Wow this guy would have not had a fun time talking to me at all. I would have asked him to define a "moral crime" and we would have been off to the races. LOL.
I'm at 4:17 and I already see where this is going.
You see, in the law - in a society that has law that's worth having (which by the way is emphatically nothing like the world that we actually live in if you actually study crime and police work, etc.), you don't punish someone forever for a finite crime that they've committed. The presupposition is that God actually exists in the first place, for which there is no evidence anyway.
Even if you literally crucified Jesus with your bare hands and hammered in the nails yourself, after a couple of hundred years of torment we could probably reason that there's no extra "justice" being created by keeping you in hell forever.
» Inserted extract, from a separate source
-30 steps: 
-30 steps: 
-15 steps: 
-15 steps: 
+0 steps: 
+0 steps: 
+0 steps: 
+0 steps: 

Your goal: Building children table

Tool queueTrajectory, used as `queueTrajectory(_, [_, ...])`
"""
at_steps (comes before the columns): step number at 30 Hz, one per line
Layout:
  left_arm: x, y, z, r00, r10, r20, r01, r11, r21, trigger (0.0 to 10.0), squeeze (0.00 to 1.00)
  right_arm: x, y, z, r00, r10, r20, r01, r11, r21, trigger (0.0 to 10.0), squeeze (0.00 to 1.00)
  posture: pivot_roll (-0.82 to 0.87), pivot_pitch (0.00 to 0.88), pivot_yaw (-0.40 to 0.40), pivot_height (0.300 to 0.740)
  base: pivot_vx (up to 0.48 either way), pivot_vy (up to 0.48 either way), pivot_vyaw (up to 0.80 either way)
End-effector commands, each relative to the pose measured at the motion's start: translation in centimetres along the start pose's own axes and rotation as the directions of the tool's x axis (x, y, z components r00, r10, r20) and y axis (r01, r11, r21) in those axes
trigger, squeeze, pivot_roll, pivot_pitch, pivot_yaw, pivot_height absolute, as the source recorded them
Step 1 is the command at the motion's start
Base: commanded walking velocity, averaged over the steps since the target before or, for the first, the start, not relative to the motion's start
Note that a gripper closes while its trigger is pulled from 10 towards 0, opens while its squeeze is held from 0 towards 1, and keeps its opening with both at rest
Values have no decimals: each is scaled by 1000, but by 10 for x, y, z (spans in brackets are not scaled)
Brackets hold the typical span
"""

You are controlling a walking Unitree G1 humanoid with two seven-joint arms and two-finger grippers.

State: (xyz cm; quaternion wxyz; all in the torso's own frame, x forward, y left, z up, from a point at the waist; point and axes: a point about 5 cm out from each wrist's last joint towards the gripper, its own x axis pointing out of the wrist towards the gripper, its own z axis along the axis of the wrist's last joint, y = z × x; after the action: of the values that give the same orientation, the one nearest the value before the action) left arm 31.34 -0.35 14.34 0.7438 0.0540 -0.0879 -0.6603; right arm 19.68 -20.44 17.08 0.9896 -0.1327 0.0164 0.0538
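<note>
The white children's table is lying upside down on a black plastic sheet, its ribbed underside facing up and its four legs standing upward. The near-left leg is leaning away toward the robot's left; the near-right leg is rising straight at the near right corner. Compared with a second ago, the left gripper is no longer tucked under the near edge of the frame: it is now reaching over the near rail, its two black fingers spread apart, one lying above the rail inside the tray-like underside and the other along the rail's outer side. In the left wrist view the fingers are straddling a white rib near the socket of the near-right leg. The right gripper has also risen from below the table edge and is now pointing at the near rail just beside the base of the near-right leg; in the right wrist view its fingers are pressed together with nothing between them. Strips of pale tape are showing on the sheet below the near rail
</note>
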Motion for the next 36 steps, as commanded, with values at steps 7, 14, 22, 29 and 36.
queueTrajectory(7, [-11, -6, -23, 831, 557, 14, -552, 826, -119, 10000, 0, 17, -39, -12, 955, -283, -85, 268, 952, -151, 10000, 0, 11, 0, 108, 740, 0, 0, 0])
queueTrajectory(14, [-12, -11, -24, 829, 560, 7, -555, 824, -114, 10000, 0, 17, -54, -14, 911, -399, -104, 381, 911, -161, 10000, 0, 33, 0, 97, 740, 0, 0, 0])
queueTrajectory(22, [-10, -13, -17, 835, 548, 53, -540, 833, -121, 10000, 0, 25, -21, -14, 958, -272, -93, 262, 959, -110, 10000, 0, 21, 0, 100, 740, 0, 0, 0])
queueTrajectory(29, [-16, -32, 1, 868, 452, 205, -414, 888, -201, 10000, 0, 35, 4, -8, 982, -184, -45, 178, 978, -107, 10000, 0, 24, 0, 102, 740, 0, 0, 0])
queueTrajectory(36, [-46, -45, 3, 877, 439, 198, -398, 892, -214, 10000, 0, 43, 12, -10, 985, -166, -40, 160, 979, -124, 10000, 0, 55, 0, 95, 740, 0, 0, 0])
A God who would punish you with eternal hellfire for not believing in him isn't a prince of peace of any sort, he's a non-sequitur at best and a completely worthless piece of shit at worst. He doesn't "love" you, he wants you as a fucking slave and he deserves fucking nothing, and should get even less than that.
Yuck. The whole point of Christianity is that believers are saved and non-believers are not. Why would he side-step the essence of his religion?
This apologist explaining how to misdirect like a master magician in order to avoid losing an argument.
Makes me think of Reverend Lovejoy from the Simpsons: Oh, short answer, "yes" with an "if." Long answer, "no" with a "but."
"Comments are disabled for this video."
Huh. Color me shocked.
"Here's how to weasel your way out of answering the hard questions about your faith"
Edit: "Also, anyone who tries to argue or disagree is belligerent"
Tehee, he wouldn't have liked me.
His argument is all well and good until you consider the fact that according to him, we could both be on death row but one of us for murder and one or us for just losing our temper and yelling. You can't possibly tell me that a loss of temper is equal to that of murder.
Also the fact that he doesn't allow comments on the video is pretty interesting. You'd think being an accomplished debater like himself should be able to stand up to criticism.